For CROs and sponsors, we implement ICH-GCP, CDSCO, and FDA GCP standards, including:

Site SOP development
Investigator training and AE/SAE tracking systems
Ensuring data confidentiality and regulatory filing readiness

Build robust GCP systems to support clinical trials and regulatory approvals.

GMP (Good Manufacturing Practices)

We help healthcare product manufacturers achieve GMP compliance through:

Facility layout and cleanroom protocol development
Batch record documentation and process validation
Quality audits and training programs

Comply with national and global GMP regulations for medical devices and diagnostics.

ISO 27001:2022 – Information Security

ISO 27001:2022 ensures data protection and cybersecurity. D2R supports digital health and SaMD firms with:

Information risk assessments and access control policies
Implementation of data encryption, backup, and disaster recovery
Compliance with HIPAA, GDPR, and other frameworks

Secure sensitive health data with internationally recognized controls.

ISO 15189:2022 – Medical Laboratories

We help diagnostic labs achieve ISO 15189:2022 accreditation by:

Designing QMS for pre-analytical to post-analytical phases
Developing SOPs, EQA programs, and competency training modules
Preparing for NABL assessments and accreditation audits

Assure high-quality, clinically valid laboratory services.

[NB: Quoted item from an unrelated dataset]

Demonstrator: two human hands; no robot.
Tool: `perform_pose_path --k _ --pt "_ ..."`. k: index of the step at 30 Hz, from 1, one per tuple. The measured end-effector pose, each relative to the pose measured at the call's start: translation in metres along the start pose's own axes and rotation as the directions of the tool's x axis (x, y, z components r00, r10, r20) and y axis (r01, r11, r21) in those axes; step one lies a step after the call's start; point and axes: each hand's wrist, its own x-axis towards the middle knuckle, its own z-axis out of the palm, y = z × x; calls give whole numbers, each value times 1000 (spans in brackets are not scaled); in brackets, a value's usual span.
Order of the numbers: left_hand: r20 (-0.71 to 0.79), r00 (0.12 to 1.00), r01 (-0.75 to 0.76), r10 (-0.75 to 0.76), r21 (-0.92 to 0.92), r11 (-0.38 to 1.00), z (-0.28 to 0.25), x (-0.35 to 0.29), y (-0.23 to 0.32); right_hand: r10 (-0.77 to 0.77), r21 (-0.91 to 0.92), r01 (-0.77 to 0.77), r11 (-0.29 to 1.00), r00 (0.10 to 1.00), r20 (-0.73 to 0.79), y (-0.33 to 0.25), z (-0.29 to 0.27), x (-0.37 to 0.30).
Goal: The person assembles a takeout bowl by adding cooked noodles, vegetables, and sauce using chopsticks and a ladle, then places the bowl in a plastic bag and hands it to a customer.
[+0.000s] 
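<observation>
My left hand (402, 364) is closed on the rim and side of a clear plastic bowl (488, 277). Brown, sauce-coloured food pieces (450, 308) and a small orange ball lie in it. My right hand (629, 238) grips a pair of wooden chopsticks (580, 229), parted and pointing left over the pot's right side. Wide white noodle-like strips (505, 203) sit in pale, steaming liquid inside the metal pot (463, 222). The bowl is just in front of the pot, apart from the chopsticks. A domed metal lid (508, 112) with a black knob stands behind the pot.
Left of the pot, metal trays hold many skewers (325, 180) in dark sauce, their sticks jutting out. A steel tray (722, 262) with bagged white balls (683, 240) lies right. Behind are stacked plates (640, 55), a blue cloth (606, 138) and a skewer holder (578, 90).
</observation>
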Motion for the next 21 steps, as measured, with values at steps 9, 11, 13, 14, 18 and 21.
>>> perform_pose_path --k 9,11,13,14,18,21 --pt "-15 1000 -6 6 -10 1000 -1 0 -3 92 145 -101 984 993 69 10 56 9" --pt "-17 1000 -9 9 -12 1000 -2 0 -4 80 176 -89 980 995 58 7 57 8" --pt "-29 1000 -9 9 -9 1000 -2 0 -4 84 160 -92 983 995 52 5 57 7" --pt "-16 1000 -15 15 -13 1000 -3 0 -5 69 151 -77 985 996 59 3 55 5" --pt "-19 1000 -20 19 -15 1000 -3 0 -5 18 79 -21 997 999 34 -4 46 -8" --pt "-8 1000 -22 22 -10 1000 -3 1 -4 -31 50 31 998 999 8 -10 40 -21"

ISO 17025:2017 – Biological Testing of Laboratories

D2R supports laboratories conducting biological, chemical, or mechanical testing to attain ISO 17025:2017 by:

Establishing method validation and uncertainty estimation
Setting up traceability and proficiency testing systems
Preparing for audits by NABL or ILAC-recognized bodies

Demonstrate technical competence with ISO 17025 accreditation.

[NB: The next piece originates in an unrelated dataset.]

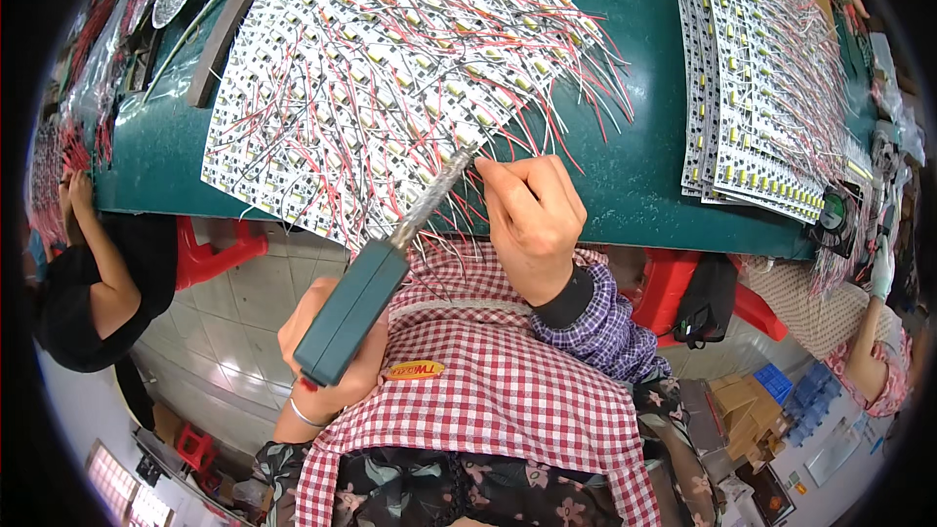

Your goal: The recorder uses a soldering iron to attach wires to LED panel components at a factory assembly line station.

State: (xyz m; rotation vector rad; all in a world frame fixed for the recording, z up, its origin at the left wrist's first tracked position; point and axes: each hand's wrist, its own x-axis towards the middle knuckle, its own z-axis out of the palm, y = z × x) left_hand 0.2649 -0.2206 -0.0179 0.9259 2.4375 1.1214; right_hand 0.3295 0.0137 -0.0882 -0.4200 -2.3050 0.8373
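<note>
Green worktop (639, 200) carried wired boards (317, 34) while the left hand (363, 367) gripped a tool (351, 312) and the right hand (537, 215), just right of its tip (467, 153), pinched closed, contents indiscernible.

Left hand (337, 351), eight o'clock: wrapped round dark green boxy tool (353, 310), silvery shaft pointing to one o'clock. Right hand (535, 220), near centre toward three: thumb and forefinger pinched beside shaft tip; wire between them hard to make out. Eleven o'clock: white circuit-board sheet (293, 102), red, black and white wires strewn over it, on green table (625, 210). Two o'clock: stacked wired boards (727, 88). Nine o'clock: co-worker (93, 298).
</note>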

NABH Accreditation for Hospitals

We help hospitals and clinics meet NABH accreditation standardsthrough:

Implementation of patient safety protocols
SOPs for clinical and non-clinical services
Internal audits and mock NABH inspections
Enhance hospital quality, safety, and national recognition.

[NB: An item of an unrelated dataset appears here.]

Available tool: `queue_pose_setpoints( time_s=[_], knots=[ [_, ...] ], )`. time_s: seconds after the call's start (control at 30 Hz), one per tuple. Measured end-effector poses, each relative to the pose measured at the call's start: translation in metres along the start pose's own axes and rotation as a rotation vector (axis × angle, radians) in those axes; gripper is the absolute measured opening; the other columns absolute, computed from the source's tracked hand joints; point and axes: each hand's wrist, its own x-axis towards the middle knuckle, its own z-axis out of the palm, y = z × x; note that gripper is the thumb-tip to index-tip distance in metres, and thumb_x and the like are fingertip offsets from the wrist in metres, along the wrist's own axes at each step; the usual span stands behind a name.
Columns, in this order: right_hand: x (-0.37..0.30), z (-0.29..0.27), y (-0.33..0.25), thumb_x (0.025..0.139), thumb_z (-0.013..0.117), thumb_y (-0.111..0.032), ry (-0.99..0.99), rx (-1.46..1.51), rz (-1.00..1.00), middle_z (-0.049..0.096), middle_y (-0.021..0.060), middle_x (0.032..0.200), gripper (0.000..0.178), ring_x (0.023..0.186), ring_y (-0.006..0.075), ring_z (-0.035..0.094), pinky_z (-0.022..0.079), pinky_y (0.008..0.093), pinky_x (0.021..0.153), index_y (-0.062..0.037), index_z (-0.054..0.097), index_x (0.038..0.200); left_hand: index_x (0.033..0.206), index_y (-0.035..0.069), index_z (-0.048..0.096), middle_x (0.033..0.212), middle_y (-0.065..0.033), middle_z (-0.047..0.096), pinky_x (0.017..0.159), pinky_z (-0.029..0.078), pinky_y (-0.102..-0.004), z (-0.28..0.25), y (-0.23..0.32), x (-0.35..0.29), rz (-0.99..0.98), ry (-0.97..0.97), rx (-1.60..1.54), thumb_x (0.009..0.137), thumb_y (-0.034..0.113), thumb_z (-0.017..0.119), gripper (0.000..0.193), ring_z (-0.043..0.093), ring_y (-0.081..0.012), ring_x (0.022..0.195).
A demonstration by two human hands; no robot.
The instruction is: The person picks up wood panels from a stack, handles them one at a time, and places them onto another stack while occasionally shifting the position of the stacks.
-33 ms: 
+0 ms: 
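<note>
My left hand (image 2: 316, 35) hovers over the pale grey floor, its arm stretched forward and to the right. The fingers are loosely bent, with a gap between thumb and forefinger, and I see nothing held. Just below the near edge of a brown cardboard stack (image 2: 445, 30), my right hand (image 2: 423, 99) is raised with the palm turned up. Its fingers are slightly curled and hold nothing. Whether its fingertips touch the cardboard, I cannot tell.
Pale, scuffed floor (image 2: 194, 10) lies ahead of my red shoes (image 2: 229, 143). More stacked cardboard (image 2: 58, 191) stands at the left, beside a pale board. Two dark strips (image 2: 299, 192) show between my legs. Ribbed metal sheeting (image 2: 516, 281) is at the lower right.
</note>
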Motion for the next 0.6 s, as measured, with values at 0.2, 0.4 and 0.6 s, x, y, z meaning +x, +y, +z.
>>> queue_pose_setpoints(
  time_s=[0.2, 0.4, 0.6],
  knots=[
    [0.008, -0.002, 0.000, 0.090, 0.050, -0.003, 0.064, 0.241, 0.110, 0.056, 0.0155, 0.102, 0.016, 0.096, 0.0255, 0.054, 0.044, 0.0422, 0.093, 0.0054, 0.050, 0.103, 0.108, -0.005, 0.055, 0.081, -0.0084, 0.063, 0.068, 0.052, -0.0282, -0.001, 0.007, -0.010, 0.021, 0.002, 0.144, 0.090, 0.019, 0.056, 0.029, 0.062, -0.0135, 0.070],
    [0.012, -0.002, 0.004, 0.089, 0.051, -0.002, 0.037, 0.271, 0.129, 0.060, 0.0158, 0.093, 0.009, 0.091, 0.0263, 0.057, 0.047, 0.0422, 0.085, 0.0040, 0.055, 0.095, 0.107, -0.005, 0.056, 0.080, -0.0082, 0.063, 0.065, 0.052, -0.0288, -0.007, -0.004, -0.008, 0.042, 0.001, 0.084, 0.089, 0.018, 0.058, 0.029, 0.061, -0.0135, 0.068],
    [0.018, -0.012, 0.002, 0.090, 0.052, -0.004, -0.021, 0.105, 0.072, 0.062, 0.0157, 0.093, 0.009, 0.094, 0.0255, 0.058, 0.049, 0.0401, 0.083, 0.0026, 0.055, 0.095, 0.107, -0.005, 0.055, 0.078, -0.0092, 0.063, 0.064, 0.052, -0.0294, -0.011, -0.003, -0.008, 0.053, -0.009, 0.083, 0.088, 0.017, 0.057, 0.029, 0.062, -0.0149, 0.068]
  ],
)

CAP Accreditation for Diagnostic Labs

CAP accreditation enables labs to meet global clinical standards. D2R provides:

CAP-compliant documentation and quality manual setup
Staff training and audit preparedness
QC program implementation for pathology and clinical labs
Position your lab for international credibility and collaboration.

AABB for Blood Banks

D2R helps blood banks meet AABB standards, supporting:

Donor and transfusion traceability systems
Development of quality programs and SOPs
Audit readiness for AABB inspectors
Achieve high-quality blood services and international acceptance.

DUNS Registration

A DUNS number is essential for US FDA registration and global procurement. We assist with:

Documentation collection and validation
Application filing and coordination with Dun & Bradstreet
Secure your global business identity with a verified DUNS number.

DSIR Registration (R&D Units)

DSIR Certification is an essential recognition from the Department of Scientific and Industrial Research (DSIR), under the Ministry of Science & Technology, Government of India, for companies engaged in in-house R&D activities. This certification allows companies to claim tax benefits under Section 35(2AB), avail customs and excise duty exemptions, and become eligible for various government R&D funding schemes.

At D2R Global Consulting, we specialize in helping innovation-driven organizations achieve DSIR registration for R&D units with a structured, step-by-step approach:

Step-by-Step DSIR Certification Process

Eligibility Assessment- We evaluate your organization’s R&D infrastructure, staffing, and projects to confirm DSIR eligibility.
Document Preparation- We provide DSIR-compliant templates and assist in compiling all required documents—R&D policy, facility layout, staffing details, equipment list, project reports, and financials.
Application Filing- We prepare and submit the complete DSIR application to the DSIR office, ensuring accuracy and compliance.
Liaison and Follow-up - We engage directly with DSIR officials, respond to queries, and keep your application on track.
Inspection Readiness Support - We conduct mock audits, gap assessments, and train your team for DSIR site inspections.
Approval and Recognition - DSIR approval is typically granted within 4 to 6 months post submission, depending on review timelines and inspection outcomes.